Feature: CalculatorAddition
In order to avoid silly mistakes
As a math idiot
I want to be told the sum of two numbers
Scenario: Add two numbers
Given I have entered 50 into the calculator
And I have entered 70 into the calculator
When I press add
Then the result should be 120 on the screen
This specification is the example one that is provided when you add a new spec to a unit test project in visual studio using the Specflow add in, but provides a good point to explore the way gherkin solves the problem of interpretation of requirements.
This specification is very easy to understand, a non-technical person e.g. the customer, could read this and sign-off that this details what they need the system to be able to do. The question is how does this satisfy the needs of the testers to validate that the system does what is described.
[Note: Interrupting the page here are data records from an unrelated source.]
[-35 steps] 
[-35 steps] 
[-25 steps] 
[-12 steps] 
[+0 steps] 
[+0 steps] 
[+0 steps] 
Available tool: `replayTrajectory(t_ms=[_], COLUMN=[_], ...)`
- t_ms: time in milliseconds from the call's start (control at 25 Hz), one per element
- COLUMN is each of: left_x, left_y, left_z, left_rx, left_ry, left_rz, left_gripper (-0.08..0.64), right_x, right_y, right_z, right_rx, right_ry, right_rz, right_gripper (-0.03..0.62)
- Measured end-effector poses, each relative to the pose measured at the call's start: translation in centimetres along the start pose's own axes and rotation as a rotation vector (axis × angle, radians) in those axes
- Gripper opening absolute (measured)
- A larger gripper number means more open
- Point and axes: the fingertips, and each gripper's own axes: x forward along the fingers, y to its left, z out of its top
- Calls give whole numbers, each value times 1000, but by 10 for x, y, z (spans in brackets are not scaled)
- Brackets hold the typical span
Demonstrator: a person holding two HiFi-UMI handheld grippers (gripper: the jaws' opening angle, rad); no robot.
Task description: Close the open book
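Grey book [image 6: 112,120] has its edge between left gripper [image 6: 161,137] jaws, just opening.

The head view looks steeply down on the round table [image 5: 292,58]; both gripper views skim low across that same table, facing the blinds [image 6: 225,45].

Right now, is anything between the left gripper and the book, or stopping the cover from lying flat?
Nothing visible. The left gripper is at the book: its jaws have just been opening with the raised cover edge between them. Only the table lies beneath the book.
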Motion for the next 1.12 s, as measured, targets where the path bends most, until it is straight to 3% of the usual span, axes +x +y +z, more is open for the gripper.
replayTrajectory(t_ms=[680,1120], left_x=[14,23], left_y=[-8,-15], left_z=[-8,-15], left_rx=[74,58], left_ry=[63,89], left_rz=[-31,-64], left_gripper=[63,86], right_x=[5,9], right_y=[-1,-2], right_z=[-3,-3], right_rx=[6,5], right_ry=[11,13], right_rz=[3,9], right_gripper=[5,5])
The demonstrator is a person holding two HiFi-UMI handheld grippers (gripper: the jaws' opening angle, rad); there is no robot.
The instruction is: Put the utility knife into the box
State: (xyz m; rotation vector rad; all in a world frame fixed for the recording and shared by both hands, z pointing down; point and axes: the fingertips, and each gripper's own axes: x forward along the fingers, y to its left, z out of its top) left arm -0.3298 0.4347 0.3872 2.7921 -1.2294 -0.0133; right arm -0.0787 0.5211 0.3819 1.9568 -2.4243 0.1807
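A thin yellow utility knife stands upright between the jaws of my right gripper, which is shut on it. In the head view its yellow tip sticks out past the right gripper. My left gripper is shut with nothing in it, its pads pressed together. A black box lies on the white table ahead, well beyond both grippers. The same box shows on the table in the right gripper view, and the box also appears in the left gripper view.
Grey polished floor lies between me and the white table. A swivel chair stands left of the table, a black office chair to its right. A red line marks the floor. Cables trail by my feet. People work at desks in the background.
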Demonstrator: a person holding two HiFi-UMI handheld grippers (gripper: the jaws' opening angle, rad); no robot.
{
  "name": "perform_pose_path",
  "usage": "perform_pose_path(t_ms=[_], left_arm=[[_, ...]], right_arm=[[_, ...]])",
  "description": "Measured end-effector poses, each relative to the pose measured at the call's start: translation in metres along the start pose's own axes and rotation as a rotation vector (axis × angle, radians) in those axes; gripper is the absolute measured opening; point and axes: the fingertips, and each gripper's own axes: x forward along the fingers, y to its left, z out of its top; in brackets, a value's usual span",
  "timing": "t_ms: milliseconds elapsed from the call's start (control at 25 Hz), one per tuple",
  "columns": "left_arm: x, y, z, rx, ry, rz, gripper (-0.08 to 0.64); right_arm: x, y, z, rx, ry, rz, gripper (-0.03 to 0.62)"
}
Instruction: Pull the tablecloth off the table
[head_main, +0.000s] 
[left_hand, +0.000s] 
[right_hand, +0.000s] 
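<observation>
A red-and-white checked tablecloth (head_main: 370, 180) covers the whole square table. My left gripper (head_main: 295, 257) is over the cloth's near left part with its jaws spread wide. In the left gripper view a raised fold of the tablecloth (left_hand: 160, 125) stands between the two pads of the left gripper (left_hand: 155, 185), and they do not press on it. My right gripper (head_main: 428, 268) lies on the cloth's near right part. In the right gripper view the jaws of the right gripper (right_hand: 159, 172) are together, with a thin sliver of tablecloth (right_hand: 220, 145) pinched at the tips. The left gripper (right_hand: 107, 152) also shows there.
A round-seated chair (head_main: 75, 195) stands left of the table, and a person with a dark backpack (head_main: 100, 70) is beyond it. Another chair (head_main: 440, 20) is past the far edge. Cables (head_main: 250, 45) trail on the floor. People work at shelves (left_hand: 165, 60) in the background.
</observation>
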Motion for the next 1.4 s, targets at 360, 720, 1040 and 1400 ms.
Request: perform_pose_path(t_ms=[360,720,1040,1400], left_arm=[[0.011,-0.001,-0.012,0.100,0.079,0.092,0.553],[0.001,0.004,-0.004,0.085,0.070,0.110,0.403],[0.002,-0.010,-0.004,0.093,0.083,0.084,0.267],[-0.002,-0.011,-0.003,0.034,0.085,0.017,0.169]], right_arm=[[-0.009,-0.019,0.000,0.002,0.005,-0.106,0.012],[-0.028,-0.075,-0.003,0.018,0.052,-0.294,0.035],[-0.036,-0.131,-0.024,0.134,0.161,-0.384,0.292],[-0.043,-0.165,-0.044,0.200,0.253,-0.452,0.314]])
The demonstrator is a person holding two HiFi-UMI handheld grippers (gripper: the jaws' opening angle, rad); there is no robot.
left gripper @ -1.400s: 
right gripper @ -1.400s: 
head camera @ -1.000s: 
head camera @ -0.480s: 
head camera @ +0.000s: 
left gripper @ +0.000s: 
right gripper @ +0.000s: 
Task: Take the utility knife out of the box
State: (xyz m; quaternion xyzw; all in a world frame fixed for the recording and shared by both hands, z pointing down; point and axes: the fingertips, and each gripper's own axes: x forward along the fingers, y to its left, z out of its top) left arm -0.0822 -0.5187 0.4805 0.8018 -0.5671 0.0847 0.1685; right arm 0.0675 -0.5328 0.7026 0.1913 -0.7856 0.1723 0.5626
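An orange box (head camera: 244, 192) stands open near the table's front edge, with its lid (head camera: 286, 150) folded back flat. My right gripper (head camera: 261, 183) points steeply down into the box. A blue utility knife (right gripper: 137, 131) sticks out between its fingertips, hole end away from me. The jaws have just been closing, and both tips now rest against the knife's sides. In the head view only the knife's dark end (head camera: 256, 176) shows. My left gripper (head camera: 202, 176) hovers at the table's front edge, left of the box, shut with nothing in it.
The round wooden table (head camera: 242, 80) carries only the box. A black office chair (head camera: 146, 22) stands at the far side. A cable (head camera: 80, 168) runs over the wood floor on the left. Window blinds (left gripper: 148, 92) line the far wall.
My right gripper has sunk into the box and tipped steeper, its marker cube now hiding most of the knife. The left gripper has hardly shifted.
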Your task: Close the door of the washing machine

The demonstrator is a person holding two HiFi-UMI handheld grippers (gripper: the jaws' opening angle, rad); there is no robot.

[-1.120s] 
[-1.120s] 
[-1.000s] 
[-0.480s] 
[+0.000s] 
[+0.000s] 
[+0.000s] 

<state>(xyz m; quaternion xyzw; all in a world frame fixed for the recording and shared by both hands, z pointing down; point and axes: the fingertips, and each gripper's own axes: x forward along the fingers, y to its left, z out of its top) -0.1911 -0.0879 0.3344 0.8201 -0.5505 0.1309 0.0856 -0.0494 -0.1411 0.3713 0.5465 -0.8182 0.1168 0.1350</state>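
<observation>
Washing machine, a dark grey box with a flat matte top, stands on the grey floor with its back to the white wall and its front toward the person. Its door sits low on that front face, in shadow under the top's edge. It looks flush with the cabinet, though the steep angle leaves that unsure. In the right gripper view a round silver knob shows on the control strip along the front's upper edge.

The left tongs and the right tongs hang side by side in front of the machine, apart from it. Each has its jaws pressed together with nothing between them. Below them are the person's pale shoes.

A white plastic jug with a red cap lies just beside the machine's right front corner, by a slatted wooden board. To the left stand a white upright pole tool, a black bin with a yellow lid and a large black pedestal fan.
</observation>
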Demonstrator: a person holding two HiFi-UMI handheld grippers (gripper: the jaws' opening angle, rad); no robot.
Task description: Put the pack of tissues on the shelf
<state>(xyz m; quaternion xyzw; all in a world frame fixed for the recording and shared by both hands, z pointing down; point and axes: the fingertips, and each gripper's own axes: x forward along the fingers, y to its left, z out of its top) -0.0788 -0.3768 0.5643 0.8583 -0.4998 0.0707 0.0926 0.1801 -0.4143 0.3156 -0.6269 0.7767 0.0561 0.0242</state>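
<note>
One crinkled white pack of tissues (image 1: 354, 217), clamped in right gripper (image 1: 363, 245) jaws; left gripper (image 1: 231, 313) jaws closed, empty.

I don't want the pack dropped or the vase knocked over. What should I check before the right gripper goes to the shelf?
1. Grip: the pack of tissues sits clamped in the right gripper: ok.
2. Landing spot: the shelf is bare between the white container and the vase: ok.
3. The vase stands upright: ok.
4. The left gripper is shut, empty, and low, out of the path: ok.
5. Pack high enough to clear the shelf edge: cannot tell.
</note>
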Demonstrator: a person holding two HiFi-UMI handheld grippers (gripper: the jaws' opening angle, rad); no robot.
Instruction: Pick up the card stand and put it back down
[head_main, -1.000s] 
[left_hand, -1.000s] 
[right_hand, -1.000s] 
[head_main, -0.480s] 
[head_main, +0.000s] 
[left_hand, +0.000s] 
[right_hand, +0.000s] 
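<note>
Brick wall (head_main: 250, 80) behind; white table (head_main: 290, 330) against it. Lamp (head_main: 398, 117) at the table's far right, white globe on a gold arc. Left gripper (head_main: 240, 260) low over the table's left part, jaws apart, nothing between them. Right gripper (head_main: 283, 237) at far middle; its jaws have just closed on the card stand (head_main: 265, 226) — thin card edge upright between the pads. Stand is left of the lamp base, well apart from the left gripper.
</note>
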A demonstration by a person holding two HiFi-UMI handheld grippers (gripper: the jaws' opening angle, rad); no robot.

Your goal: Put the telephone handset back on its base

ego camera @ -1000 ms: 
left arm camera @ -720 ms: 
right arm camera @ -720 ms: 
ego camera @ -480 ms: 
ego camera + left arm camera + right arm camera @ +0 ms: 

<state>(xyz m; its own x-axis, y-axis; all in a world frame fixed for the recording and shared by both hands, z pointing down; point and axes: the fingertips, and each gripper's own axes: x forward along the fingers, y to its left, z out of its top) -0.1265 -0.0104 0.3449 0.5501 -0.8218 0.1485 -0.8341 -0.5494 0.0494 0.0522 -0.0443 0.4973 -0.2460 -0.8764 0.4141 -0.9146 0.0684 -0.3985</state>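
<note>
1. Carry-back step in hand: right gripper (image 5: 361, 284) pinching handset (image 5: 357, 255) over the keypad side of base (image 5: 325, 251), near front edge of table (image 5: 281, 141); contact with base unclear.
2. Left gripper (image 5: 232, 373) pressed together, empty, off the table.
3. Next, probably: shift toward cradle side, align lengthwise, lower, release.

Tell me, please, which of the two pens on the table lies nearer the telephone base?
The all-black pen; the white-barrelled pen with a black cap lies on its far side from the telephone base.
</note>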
Well that is the beauty of the cucumber/specflow system. This series of definitions constitute a test as well as a requirement specification. The specflow framework executes a piece of code for each of these lines, the code in question being hooked into by a regular expression match of the definition itself against an attribute on the code method. And the convention is that the 'Then' definition will validate the outcome of the action against the expectations (do an assert if you prefer). The code that needs to be written to hook this into the production system is very straightforward
[Binding]
public class CalculatorAdditionSteps
{
Calculator calc = new Calculator();
[Given(@"I have entered (.*) into the calculator")]
public void GivenIHaveEnteredIntoTheCalculator(int value)
{
calc.InputValue(value);
}
[When(@"I press add")]
public void WhenIPressAdd()
{
calc.DoAddition();
}
[Then(@"the result should be (.*) on the screen")]
public void ThenTheResultShouldBeOnTheScreen(int expectedResult)
{
Assert.AreEqual(expectedResult, calc.Result);
}
}
and this form the basis of a simple unit test. As you can imagine detailing a fully functional production system will involve significantly more code to be written, but with the advantage that if the specifications drive the process, the tests come for free, and the architecture and code design is driven towards a clear and easily instantiated structure. Minimal coupling and dependencies make the production and maintenance of the 'hook' code here significantly easier.When performing this as a BDD process a simple Calculator class will satisfy the needs of the test as far as being able to build
class Calculator
{
internal void InputValue(int value)
{
throw new NotImplementedException();
}
internal void DoAddition()
{
throw new NotImplementedException();
}
public object Result { get; set; }
}
And when run the test will fail. It is also possible to work with only the specification, before the 'hook' code is written, at which stage running the test will give an inconclusive result, highlighting that the specification has been detailed, but that no work has been performed to hook this into validate the system, potentially meaning the system has not had the new functionality added.There are shortcomings to this approach, but as a way of removing the element of Chinese whispers from the development process it goes a long way to solving the problem.
I will showcase a situation where this approach proved problematic in a future blog, a situation where it did test the system successfully but where the overhead of creating and maintaining the specifications and the hook code outweighed the advantages provided.